Por otro lado, Frank
Wilderson, uno de los principales exponentes del afro-pesimismo, sostiene que “el
sujeto negro está ontológicamente excluido de la comunidad política moderna”;
no es que esté fuera del Estado, sino que el Estado se constituye a partir de
su exclusión. Desde esta perspectiva, el totalitarismo no sería una anomalía
histórica —como lo plantea Arendt—, sino la lógica estructural de la modernidad
racializada: una modernidad fundada sobre el trabajo esclavo, la expropiación
colonial, la necropolítica racial. El Holocausto —horror inmenso, sin duda— no
sería entonces una excepción, sino una continuación de tecnologías de muerte ya
aplicadas en los territorios colonizados: campos de concentración en Namibia,
experimentos médicos en Haití, exterminios sistemáticos en el Congo belga.
Debo concluir este
comentario puntual que si bien es cierto mi perspectiva lectural ha sido
abordado con más extensión y detalle por otros teóricos, debo señalar —a pesar
de los puntos controversiales expuestos— que Los orígenes del totalitarismo
es una obra fundamental, pero también insuficiente. Su potencia diagnóstica —en lo que respecta al análisis del nazismo, el
estalinismo y la crisis del Estado-nación— no debe hacernos perder de vista sus
límites teóricos. La ausencia sistemática de las comunidades negras no es un
olvido cualquiera (subrayo): “es la expresión de un horizonte político-filosófico
que aún no ha sido suficientemente interrogado”. Arendt, al universalizar la
experiencia judía como paradigma del sufrimiento moderno, repite —aunque desde
otro registro— la invisibilización del dolor negro. No se trata de disputar
memorias o jerarquías de victimización, sino de reconocer que hay historias que
han sido excluidas incluso de los relatos críticos.
Así, releer a Arendt
desde el arte afro-diaspórico, desde la estética del duelo y la herida, desde
la teoría crítica negra, no implica cancelarla, sino descentrarla —poner en
crisis sus presupuestos, interrogar sus silencios, multiplicar sus márgenes.

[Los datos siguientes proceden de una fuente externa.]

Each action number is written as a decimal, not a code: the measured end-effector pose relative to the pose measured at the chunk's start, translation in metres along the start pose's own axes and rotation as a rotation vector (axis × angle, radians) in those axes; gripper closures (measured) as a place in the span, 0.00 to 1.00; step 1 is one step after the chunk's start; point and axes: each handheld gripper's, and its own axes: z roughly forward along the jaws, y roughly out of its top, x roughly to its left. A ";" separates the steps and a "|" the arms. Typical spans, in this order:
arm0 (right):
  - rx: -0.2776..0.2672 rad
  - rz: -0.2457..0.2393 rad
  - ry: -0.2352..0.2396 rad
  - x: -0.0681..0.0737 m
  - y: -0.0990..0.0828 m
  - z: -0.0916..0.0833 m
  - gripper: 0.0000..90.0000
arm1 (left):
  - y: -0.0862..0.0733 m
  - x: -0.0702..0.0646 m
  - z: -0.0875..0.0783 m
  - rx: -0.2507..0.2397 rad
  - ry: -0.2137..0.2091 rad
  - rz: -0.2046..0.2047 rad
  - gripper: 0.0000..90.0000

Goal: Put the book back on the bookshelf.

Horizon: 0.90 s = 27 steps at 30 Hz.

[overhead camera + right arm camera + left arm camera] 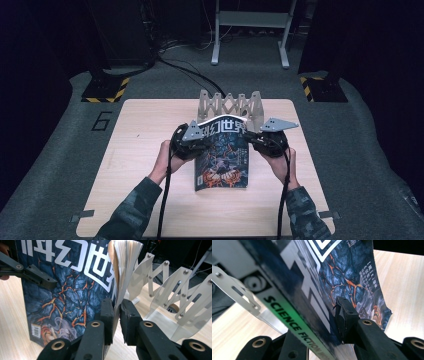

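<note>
Both pairs of jaws were clamped on the magazine [223, 157]: the left gripper [196, 146] pinched its spine edge, the right gripper [256, 142] its open page edge. The magazine stood tilted, its lower end resting on the wooden table [140, 150], its top just in front of the white folding rack [231, 106].

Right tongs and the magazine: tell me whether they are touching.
Touching. The right gripper view shows the right tongs with both black pads pressed against the magazine at its page edge, no gap on either side.
</note>
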 end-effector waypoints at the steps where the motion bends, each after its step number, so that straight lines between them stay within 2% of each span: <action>1: 0.002 0.001 -0.001 0.000 0.001 -0.001 0.90 | 0.001 0.000 -0.001 -0.002 0.005 0.012 0.81; 7: -0.028 -0.030 -0.018 0.004 0.005 -0.006 0.91 | 0.002 -0.003 -0.005 -0.044 0.061 0.064 0.83; 9: -0.044 -0.041 -0.013 0.004 0.005 -0.007 0.91 | -0.001 -0.003 -0.006 -0.059 0.061 0.071 0.85; 12: -0.060 -0.029 -0.003 0.003 0.001 -0.010 0.91 | -0.004 0.000 -0.009 -0.079 0.021 0.045 0.85; 15: -0.063 -0.027 -0.002 0.002 0.000 -0.010 0.90 | -0.005 0.002 -0.011 -0.086 0.002 0.033 0.81; 17: -0.067 -0.037 0.003 0.002 0.000 -0.010 0.90 | -0.004 0.005 -0.013 -0.109 -0.041 0.001 0.76; 20: -0.069 -0.046 0.004 0.003 0.000 -0.010 0.90 | -0.002 0.010 -0.017 -0.145 -0.059 -0.032 0.72; 22: -0.071 -0.046 0.006 0.003 0.000 -0.010 0.89 | 0.001 0.013 -0.019 -0.146 -0.077 -0.063 0.70; 23: -0.077 -0.047 0.010 0.002 0.000 -0.010 0.89 | 0.002 0.015 -0.021 -0.152 -0.090 -0.061 0.69; 24: -0.079 -0.049 0.011 0.002 0.000 -0.010 0.89 | 0.004 0.016 -0.021 -0.166 -0.096 -0.077 0.68; 27: -0.079 -0.044 0.009 0.002 0.000 -0.009 0.89 | 0.010 0.018 -0.024 -0.179 -0.101 -0.073 0.68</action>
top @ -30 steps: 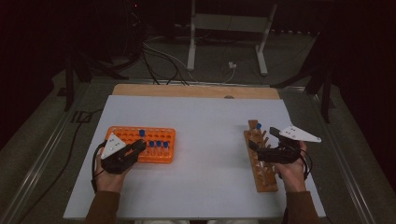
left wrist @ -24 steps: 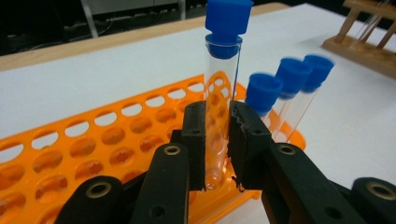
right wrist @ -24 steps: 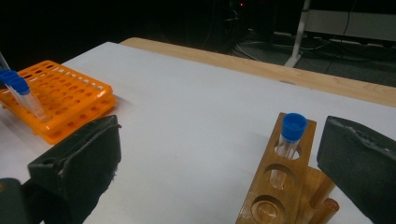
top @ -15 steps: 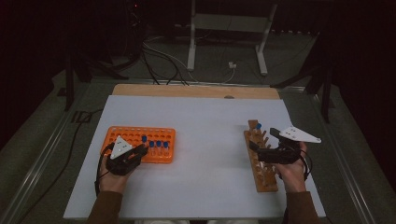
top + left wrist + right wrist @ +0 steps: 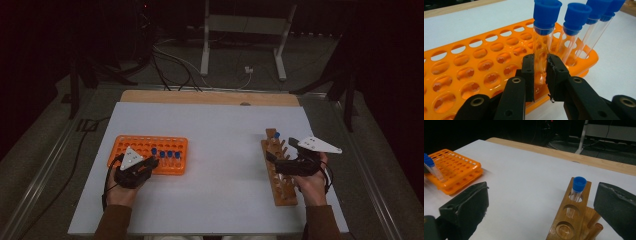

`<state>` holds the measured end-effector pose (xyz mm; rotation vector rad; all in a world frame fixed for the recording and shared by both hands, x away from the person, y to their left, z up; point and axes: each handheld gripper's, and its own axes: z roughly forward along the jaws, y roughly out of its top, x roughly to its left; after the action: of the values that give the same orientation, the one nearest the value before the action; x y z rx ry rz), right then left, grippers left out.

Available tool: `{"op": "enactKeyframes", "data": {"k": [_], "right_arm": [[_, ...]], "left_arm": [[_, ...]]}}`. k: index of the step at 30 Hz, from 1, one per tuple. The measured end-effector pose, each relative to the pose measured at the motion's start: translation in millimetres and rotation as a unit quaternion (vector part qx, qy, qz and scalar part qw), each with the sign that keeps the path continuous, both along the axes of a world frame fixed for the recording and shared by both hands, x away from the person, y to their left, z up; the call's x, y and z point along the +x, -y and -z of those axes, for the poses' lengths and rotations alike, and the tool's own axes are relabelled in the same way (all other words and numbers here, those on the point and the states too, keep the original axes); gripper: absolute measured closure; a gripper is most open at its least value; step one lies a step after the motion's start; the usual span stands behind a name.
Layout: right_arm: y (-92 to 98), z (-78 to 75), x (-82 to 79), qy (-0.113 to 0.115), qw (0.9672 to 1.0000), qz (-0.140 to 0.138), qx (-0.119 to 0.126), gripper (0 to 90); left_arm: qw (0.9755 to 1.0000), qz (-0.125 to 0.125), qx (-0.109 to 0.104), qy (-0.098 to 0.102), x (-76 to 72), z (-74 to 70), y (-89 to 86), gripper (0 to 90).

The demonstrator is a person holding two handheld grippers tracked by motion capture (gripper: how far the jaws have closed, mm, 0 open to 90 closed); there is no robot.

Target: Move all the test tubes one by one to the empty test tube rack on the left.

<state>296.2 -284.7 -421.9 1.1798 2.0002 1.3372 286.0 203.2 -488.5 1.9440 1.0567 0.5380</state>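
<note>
An orange tube rack point(image 5: 135, 144) point(image 5: 474, 62) lies at the left of the white table. Several clear test tubes with blue caps point(image 5: 167, 156) stand in its right end. My left gripper point(image 5: 150, 162) point(image 5: 540, 60) is shut on the nearest tube point(image 5: 546, 15), low on its glass, and the tube stands upright in its hole. At the right, a wooden rack point(image 5: 285, 192) point(image 5: 564, 227) holds one blue-capped tube point(image 5: 276, 136) point(image 5: 577, 188) in its far hole. My right gripper point(image 5: 280, 150) point(image 5: 541, 190) hovers over that rack, open wide with nothing between its jaws.
A white sheet point(image 5: 225, 150) covers the table, with a wooden strip point(image 5: 210, 97) along its far edge. Beyond the table are a metal stand point(image 5: 240, 30) and cables point(image 5: 170, 65) on the dark floor. Wooden pegs point(image 5: 596, 227) stick out of the wooden rack's side.
My left gripper has edged slightly to the right along the orange rack's near side. The right hand has kept still.
</note>
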Motion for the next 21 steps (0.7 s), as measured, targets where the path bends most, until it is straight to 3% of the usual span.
{"op": "enactKeyframes", "data": {"k": [11, 17, 21], "right_arm": [[2.5, 0.7, 1.8, -0.001, 1.0, 0.006, -0.004, 0.0], [7.0, 0.7, 5.8, -0.001, 0.9999, 0.013, -0.007, 0.0], [10.5, 2.2, 12.1, -0.007, 0.9997, 0.02, -0.015, 0.1]], "left_arm": [[0.9999, 0.002, 0.009, -0.006, -0.4, 2.8, 2.2, 78.1], [0.9999, 0.003, -0.003, -0.011, -1.5, 2.5, -0.2, 76.2], [0.9997, 0.004, -0.024, -0.007, -4.9, -1.3, -4.0, 69.4]]}}
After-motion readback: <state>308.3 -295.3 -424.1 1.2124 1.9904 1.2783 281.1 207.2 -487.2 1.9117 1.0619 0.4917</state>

Solo desde esa lectura oblicua, desde ese hiato entre filosofía y arte, entre
historia y experiencia racializada, es posible construir una crítica
verdaderamente radical del totalitarismo: una crítica que no solo denuncie el
mal absoluto, sino que también revele el racismo estructural como su forma más
persistente, más global y más negada.
Referencias
Arendt, H. (1951). The
Origins of Totalitarianism. Harcourt, Brace.
Fanon, F. (1952). Peau
noire, masques blancs. Éditions du Seuil.
Hartman, S. (2008). Lose
Your Mother: A Journey Along the Atlantic Slave Route. Farrar, Straus and
Giroux.
Mbembe, A. (2003).
Necropolitics. Public Culture, 15(1), 11–40.
Walker, K. (2007). My
Complement, My Enemy, My Oppressor, My Love. Walker Art Center.
Wilderson III, F. B.
(2020). Afropessimism. Liveright.
McQueen, S. (Director).
(2013). 12 Years a Slave [Film]. Regency Enterprises.